In miracum/clearly-sigident.preproc: Sigident Preprocessing

knitr::opts_chunk$set(
  collapse = TRUE,
  comment = "#>"
)

The R package sigident.preproc provides preprocessing functionalities and is part of the sigident package framework: https://gitlab.miracum.org/clearly/sigident

In order to apply the R package sigident and its functions on GEO datasets, these datasets have first to be downloaded and preprocessed. The preprocessing includes the creation of a merged gene expression data set, extraction of sample metadata and batch correction. The R package sigident can be found here.

GEO platforms

Please note, that the GEO functionality of this R package has only been tested with the platforms, listed below:

GPL570 [HG-U133_Plus_2] Affymetrix Human Genome U133 Plus 2.0 Array

Setup

Initially, the R package needs to be loaded and the variable datadir and plotdir need to be defined. datadir points to the folder, where the GEO datasets are downloaded and stored. plotdir points to the folder, where the resulting plots created during the preprocessing are stored. idtype can be either "affy" or "entrez", indicating, if either Affy-IDs or Entrez-IDs are to be used as feature names for the subsequent analyses. Selecting "entrez" usually results in a reduction of total features due to the removing of empty strings and duplicate IDs. We here use idtype = "affy" for all subsequent analyses.

library(sigident.preproc)

# initialize filePath:
filePath <- tempdir()

# define datadir
maindir <- "./geodata/"
datadir <- paste0(maindir, "data/")
dir.create(maindir)
dir.create(datadir)

# define plotdir
plotdir <- "./plots/"
dir.create(plotdir)

# define idtype
idtype <- "affy"

Definition of a list that contains a representation of the studie's / studies' metadata

This example uses the GEO lung cancer studies "GSE18842", "GSE19804" and "GSE19188", which contain in total 367 samples (197 tumor; 170 non-tumor) and 54,675 transcripts obtained by using Affymetrix GeneChip Human Genome U133 Plus 2.0 Array (platform GPL570).
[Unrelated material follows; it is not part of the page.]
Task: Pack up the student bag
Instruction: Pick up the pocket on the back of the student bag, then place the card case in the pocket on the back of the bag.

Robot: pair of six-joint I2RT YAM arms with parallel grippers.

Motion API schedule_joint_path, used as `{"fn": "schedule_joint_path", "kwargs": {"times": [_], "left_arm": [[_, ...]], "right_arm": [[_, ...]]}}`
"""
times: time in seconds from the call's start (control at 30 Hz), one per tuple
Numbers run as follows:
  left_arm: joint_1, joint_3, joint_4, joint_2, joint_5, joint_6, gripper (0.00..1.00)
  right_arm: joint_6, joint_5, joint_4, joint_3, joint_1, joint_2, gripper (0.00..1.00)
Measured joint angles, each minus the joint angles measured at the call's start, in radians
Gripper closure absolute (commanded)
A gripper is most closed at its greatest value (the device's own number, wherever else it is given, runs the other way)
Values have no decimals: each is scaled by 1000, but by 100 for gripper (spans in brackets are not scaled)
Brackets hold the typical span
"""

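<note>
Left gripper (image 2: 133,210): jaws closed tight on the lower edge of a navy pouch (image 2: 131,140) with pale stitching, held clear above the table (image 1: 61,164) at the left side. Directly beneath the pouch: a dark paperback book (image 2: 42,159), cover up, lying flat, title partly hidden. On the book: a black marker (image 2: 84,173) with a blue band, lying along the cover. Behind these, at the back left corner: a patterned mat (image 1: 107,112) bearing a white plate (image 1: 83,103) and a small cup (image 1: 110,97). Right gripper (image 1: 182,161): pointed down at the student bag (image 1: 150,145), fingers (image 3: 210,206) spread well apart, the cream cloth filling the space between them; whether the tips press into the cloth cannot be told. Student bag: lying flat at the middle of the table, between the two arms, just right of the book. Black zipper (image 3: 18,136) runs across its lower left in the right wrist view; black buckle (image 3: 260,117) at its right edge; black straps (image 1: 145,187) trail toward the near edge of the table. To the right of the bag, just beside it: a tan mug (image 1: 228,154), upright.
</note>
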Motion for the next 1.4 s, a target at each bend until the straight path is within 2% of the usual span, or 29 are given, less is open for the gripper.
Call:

The mapping information include the setid (which GEO set should be used, normally '1'), the targetcolname (the name of the column holding the variable of interest), the targetlevelname (the value of the positive outcomes in targetcolname) and the controllevelname (the value of the negative outcomes in targetcolname) need to be represented in the studiesinfo list object. If specifying 'use_rawdata' = TRUE, raw the data is downloaded in CEL file format, uncompressed and subsequently normalized with a GCRMA normalization. The directory specified in datadir will be used for storing downloaded files.

studiesinfo <- list(
  "GSE18842" = list(
    setid = 1,
    targetcolname = "source_name_ch1",
    targetlevelname = "Human Lung Tumor",
    controllevelname = "Human Lung Control"
    ),

  "GSE19804" = list(
    setid = 1,
    targetcolname = "source_name_ch1",
    targetlevelname = "frozen tissue of primary tumor",
    controllevelname = "frozen tissue of adjacent normal"
  ),

  "GSE19188" = list(
    setid = 1,
    targetcolname = "characteristics_ch1",
    controllevelname = "tissue type: healthy",
    targetlevelname = "tissue type: tumor",
    use_rawdata = TRUE
  )
)

In order to find these mapping information in the pheno data, one has probably to extract them manually from the studies, e.g. with the following commands for the study "GSE18842":

setid <- 1
datadir <- "./geodata/data/"
name <- "GSE18842"

# download eset
eset <- GEOquery::getGEO(name, destdir = datadir)[[setid]]

# View eset in Rstudio
View(Biobase::pData(eset))

Please be aware that currently, this package works only with binary classification, meaning, the target variable (specified in targetcolname) may only contain two levels. There are scenarios, where your target contains more than two levels. In such cases, this package supports two possible approaches:

1: You can specify only those two levels of interest with controllevelname and targetlevelname. During the loading process, the GEO sets will be reduced to only contain cases with these levels of interest.
2: You can specify more than one level for controllevelname and targetlevelname, repspectively. During the loading process, the levels specified in those variables will be summarized to one level, either "Control" or "Target", in the merged data set. In order to achieve a such summarization of levels, please separate them by using three vertical lines (e.g. '|||', unicode character 'U+007C'). There MUST NOT be any addional character between the levels to be separated and the three vertical lines. The following code gives an example on how a splitting could look like for the GEO set 'GSE58095':

studiesinfo <- list(
  "GSE58095" <- list(
    setid = 1,
    targetcolname = "characteristics_ch1.1",
    controllevelname = "group: Control|||group: SSc|||time point: Early|||time point: Late",  
    targetlevelname = "tissue: skin biopsy"
  )
)

You can also specify all categories of one GEO set to belong to one group. For example, by setting controllevelname to NULL, all categories specified in targetlevelname are treated as targets and will internally be renamed accordingly.

studiesinfo <- list(
  "GSE58095" <- list(
    setid = 1,
    targetcolname = "characteristics_ch1.1",
    controllevelname = NULL,  
    targetlevelname = "tissue: skin biopsy|||group: Control|||group: SSc|||time point: Early"
  )
)

Caution: categories not specified in either targetlevelname or controllevelname will be excluded from the merging!

Load GEO datasets

The function load_geo_data downloads the GEO datasets specified in the list studiesinfo. Further preprocessing steps are performed, such as the discovering, visualizing and removing of batch effectsa and the merging of the data.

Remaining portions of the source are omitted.